Bir bedeviyseniz aslında bu sizin kaderinizdir. Sürekli develerimizin sırtında dağ aşar bayır ineriz. Hayvanlarımıza mera bulur, yağmurun yağmasını bekler, onları otlatır sütlerinden peynir yaparız. Yağmur duasına çıkar Allah’ın bizi rızıklandırması için dua ederiz. Adeta her işimizde çöl ile mücadele ederiz. Ben ise genelde bu işleri bayıla bayıla yaparım. Çünkü bana develeri otlatmak bile, bir kafile reisinin torunu olmaktan daha kolay gelir.

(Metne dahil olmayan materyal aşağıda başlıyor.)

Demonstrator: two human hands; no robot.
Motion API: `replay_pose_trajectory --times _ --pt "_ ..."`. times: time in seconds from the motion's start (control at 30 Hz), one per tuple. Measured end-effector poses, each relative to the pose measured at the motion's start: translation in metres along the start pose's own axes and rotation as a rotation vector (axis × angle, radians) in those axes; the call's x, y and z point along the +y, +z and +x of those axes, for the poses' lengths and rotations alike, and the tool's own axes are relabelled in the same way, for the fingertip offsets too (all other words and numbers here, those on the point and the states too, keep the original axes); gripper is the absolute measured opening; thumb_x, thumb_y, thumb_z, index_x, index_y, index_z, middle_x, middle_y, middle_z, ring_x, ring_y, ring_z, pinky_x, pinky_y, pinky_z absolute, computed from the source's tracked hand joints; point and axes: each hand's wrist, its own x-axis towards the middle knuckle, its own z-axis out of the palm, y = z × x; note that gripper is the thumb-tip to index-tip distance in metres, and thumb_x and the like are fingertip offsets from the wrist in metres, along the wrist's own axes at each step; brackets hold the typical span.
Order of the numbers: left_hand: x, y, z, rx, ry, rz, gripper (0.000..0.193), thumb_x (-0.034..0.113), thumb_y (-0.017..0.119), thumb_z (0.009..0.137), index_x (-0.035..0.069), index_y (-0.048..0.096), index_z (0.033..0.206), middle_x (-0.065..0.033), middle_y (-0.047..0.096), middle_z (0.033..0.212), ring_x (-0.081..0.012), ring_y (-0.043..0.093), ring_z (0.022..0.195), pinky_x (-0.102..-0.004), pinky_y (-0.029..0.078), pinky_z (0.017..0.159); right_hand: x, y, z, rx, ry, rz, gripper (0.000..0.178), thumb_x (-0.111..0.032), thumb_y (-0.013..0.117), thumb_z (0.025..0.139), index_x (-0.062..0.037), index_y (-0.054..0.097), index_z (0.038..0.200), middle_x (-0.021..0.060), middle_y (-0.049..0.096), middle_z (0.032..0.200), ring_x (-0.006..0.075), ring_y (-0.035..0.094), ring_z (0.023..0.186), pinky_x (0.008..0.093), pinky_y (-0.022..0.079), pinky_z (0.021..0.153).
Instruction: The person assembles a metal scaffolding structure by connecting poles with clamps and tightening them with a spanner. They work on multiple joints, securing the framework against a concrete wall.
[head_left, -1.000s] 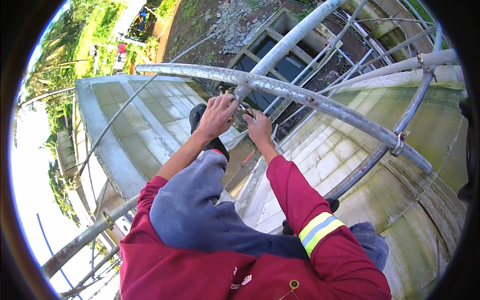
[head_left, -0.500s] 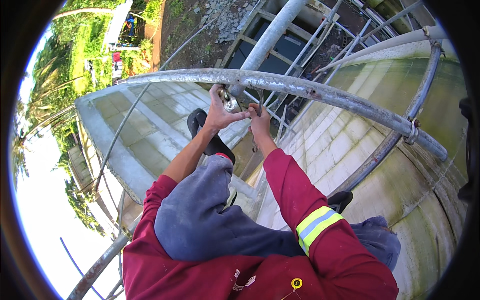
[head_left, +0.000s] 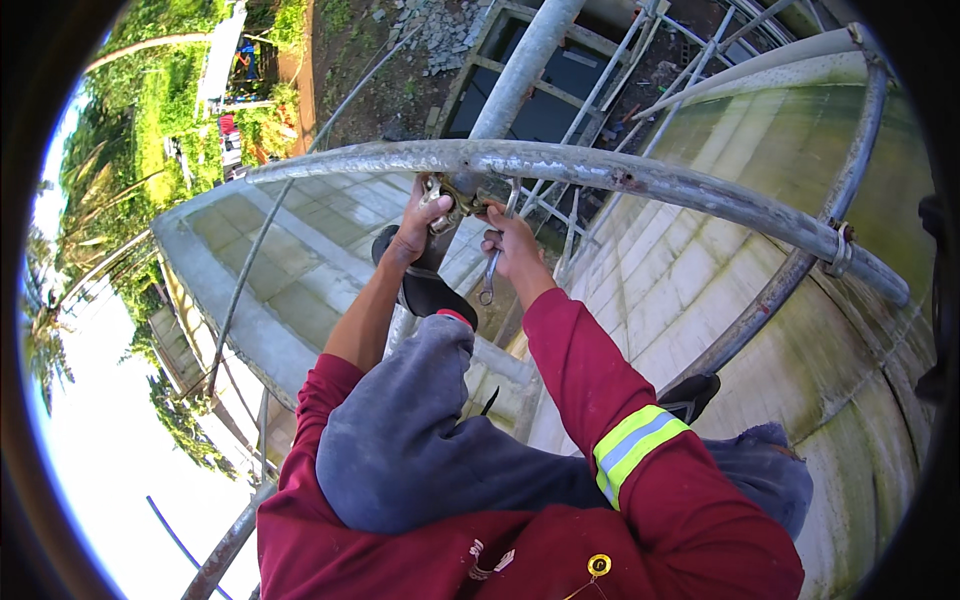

“ Su, çölde altından daha kıymetlidir. Çöl başlı başına altın olsa bile çölün altınlığı suya hasret kalıncaya kadardır. Vaha aramak zordur. Ayrıca her vahanın bir sahibi vardır. Sınırları ihlal ederseniz, herhangi bir gece bir atlı saldırısına maruz kalabilir kabileniz. Her daim uyanık olmalı ve sınırlarınızı korumalısınız. Çölün kuralları serttir. Çöl size yaşama fırsatı vermez. Siz bu hayatı ondan daha fazlasını yaparak alırsınız. Siz yürümek istersiniz o sizi içine çeker, siz çadır yaparsınız o kum fırtınası çıkarır, siz su bulursunuz o ise sizi seraplarla aldatır. Siz ondan hep bir adım önde olmalısınız.” Bunlar dedemin öğütleri. Ben ise terk edelim öyleyse çölü diyenlerdenim. Bunu onlara hiç söylemedim. Ama fırsatını bulsam bir hadari olup masa başında kalem sallamaktan alacağım keyfi bana hiç bir şey sağlayamaz.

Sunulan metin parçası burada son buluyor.